Heinrich Böll paragonò ‘Nel primo cerchio’ a una cattedrale e Anna Zafesova, nella bella postfazione all’edizione Voland, riprende questo spunto: (il romanzo di Solženicyn) possiede «il respiro della navata – il panorama multidimensionale della Russia staliniana, dalle campagne desolate ai salotti della borghesia rossa, e dalle segrete del gulag ai teatri moscoviti – e la vertiginosa guglia dei capitoli su Stalin, ma anche la moltitudine di angoli reconditi, cappelle, affreschi, statue che emergono dall’oscurità, composti da singole storie, scene, personaggi, in un quadro corale che ricorda nella ricchezza e terribile nitidezza un gigantesco Giudizio Universale a tutta parete».
Negli straordinari capitoli che Solženicyn gli dedica, ci viene presentato Stalin ormai settantenne e in declino, insonne e pieno di acciacchi, un uomo mediocre che riflette sulla propria vita e sul passato, un uomo confuso e che perde il filo dei propri ragionamenti. Ci sono poi sedici righe, potenti e inesorabili, dove lo scrittore si prende la libertà di farsi mente pensante del ‘capo dell’umanità’ e di portare i suoi pensieri (accompagnando anche noi lettori) a questa drammatica conclusione: (Stalin) di nessuno si poteva fidare sulla terra.

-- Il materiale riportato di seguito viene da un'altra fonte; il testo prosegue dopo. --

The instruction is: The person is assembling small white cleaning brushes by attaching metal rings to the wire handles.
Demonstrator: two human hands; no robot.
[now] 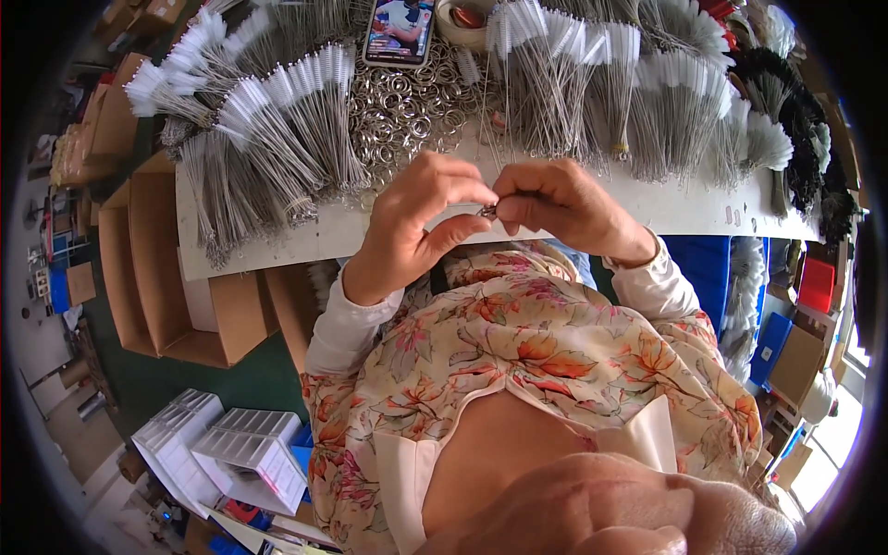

«Non si fidava di sua madre. Né di Dio, e neppure dei rivoluzionari. Non si fidava dei contadini…Degli operai…E tanto meno si fidava degli ingegneri. Non si fidava dei soldati e dei generali…Non si fidava delle persone a lui vicine. Delle mogli e delle amanti. Non si fidava nemmeno dei figli.
E aveva sempre avuto ragione!
Si era fidato soltanto di un uomo, l’unico in tutta la sua vita infallibilmente sospettosa. Quell’uomo, davanti a tutto il mondo, si era dimostrato così deciso nella benevolenza e nell’ostilità, si era staccato dai nemici in modo così risoluto, tendendogli una mano amica. Non era un cialtrone, era un uomo d’azione.
E Stalin gli aveva creduto! Quell’uomo era Adolf Hitler».
Non è la prima volta che riporto il passo di cui sopra. L’avevo inserito in un vecchio post titolato:
“STANZE DI VITA QUOTIDIANA. RIFLESSIONI SU UOMINI CHE FURONO (CHE SONO) TRA I PIU’ GRANDI CRIMINALI CHE LA STORIA RICORDI.
XX SECOLO: STALIN – LENIN – MUSSOLINI – HITLER. XXI SECOLO: PUTIN”.
«scritto: 1955 – 1958 modificato – 1964 ricostruito – 1968»
Con questa notazione Solženicyn, nel 1968, chiude la mezza pagina di presentazione della redazione definitiva de ‘Nel primo cerchio’.
L’opera fu concepita tra il 1945 e il 1953, durante gli anni di detenzione dello scrittore. I novantasei capitoli che la compongono furono redatti tra il 1955 e il ‘58.
Nel tentativo di superare gli ostacoli posti dalla censura sovietica, nel 1964 Solženicyn preparò una versione da lui definita spennata e aggiunse: «perché godesse almeno di una flebile vita.»
Questa stesura prevedeva il taglio di nove capitoli (ottantasette quelli conservati), tra i quali ovviamente quelli su Stalin, l’ammorbidimento di alcune sezioni ed anche un significativo cambiamento di una parte importante della trama.
Gli aggiustamenti non servirono a rendere possibile la pubblicazione in Unione Sovietica ma fu questa la versione che trovò la via del samizdat e del tamizdat, circolando clandestinamente in URSS e finendo all’estero, dove fu pubblicata.
In Italia il testo del 1964 venne dato alle stampe da Mondadori nel 1968.
La ricostruzione del 1968 con qualcosa di migliorato, come disse l’autore, e completa dei suoi novantasei capitoli, venne edita in URSS, come prima edizione in lingua russa, nel 1990. Nel 2006 la televisione russa trasmise un adattamento dell’opera in una versione che si discostava non poco dalla trama originale.
Il volume uscì in lingua inglese solo nel 2009. In Italia la stesura definitiva de ‘Nel primo cerchio’ si pubblicò nel 2019: cinquantuno anni dopo l’edizione spennata di Mondadori!